- _Activity_
Which lines of the entries below run from the one holding "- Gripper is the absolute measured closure" to the one holding "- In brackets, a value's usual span", inclusive? Set down exactly those lines and no others.

== Segment start ==

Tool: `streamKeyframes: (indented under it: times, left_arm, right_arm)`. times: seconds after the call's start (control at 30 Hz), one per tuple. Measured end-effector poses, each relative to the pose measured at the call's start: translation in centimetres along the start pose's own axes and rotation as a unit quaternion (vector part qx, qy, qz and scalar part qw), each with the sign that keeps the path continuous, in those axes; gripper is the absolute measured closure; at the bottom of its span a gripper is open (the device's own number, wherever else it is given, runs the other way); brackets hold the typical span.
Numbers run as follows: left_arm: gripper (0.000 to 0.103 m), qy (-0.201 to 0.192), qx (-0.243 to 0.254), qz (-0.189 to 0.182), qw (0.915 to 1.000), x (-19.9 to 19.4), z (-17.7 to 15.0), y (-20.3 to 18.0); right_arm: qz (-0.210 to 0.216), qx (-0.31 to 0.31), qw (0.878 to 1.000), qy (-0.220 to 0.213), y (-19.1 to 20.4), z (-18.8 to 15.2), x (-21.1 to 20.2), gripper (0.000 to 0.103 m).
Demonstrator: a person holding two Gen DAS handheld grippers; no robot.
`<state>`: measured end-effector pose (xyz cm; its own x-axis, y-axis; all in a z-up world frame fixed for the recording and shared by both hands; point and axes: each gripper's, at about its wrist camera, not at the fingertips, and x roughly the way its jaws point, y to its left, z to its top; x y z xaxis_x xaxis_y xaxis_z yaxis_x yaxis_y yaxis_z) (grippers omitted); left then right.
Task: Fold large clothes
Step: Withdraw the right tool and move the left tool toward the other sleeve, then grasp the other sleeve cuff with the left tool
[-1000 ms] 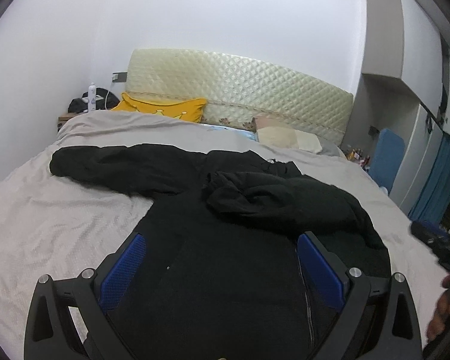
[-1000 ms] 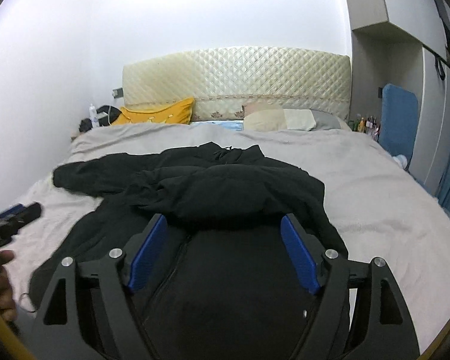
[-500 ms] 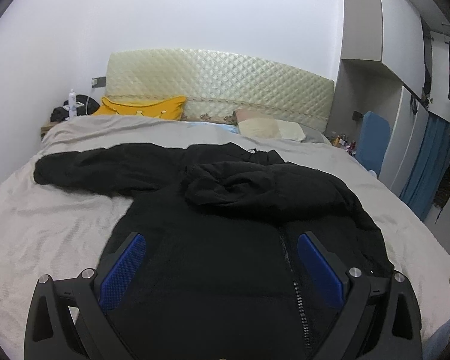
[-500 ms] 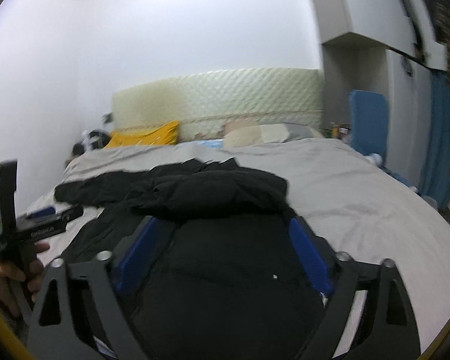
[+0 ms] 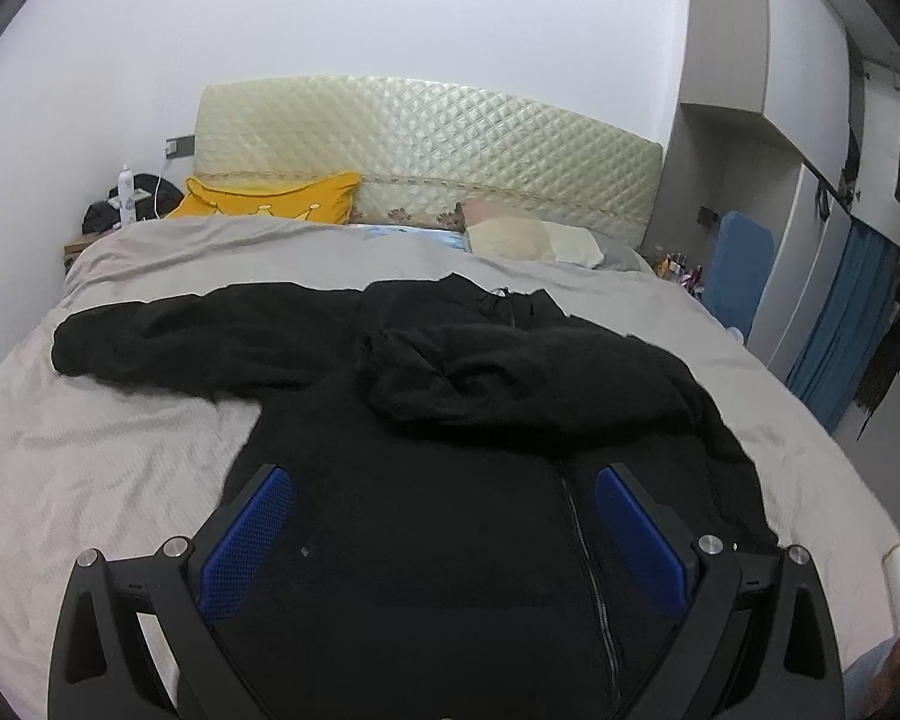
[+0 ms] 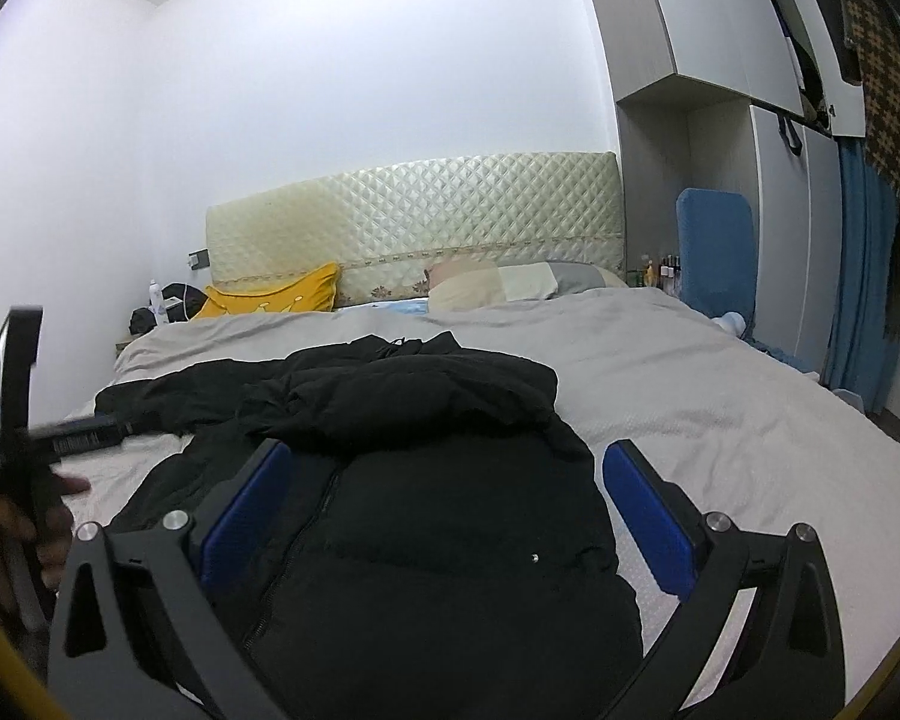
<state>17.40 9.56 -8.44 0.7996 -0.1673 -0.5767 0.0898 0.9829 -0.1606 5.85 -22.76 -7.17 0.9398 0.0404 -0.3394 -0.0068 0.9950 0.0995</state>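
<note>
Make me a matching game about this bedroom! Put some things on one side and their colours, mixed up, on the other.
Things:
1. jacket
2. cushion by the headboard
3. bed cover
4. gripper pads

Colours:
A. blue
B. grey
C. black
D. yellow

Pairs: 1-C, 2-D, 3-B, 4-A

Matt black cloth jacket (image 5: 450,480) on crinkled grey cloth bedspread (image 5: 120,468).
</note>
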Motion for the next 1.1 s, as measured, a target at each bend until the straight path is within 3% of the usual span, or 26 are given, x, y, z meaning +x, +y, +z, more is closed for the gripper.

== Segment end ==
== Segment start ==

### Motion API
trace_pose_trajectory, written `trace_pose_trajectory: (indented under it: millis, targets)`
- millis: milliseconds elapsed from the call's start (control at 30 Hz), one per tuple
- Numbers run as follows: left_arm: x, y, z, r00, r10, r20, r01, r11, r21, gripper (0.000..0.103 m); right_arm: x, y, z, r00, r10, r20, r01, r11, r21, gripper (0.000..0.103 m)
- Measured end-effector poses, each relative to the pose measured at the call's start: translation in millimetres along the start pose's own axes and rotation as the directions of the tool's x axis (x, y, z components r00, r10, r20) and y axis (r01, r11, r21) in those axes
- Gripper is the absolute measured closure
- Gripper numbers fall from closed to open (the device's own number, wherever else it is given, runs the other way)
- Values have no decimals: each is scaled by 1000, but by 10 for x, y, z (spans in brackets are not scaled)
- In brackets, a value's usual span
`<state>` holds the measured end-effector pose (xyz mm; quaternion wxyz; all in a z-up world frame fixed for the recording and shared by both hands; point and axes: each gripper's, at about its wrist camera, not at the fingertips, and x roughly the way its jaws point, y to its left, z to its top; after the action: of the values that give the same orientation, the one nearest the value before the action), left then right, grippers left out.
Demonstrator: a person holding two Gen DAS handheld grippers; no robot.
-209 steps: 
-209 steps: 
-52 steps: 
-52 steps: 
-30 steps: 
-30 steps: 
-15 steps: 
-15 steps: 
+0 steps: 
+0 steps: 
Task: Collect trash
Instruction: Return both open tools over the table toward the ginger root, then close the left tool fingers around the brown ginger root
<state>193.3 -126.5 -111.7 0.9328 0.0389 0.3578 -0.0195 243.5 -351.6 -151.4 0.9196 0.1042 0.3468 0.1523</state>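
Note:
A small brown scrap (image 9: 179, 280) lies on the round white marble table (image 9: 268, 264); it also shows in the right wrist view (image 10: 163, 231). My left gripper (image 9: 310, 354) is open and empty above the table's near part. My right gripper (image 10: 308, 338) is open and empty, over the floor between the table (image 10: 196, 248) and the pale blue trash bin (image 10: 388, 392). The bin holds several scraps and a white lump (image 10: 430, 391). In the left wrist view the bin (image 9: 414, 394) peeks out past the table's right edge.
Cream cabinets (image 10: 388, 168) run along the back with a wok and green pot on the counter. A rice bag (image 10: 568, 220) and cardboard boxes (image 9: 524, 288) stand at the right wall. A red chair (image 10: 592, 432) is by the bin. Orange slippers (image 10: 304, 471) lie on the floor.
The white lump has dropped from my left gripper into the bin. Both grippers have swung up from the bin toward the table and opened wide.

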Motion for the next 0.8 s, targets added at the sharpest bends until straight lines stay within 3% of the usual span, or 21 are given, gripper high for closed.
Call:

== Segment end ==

- _Output of the task_
- Gripper is the absolute measured closure
- Gripper numbers fall from closed to open (the device's own number, wherever else it is given, runs the other way)
- Values have no decimals: each is scaled by 1000, but by 10 for x, y, z (spans in brackets are not scaled)
- In brackets, a value's usual span

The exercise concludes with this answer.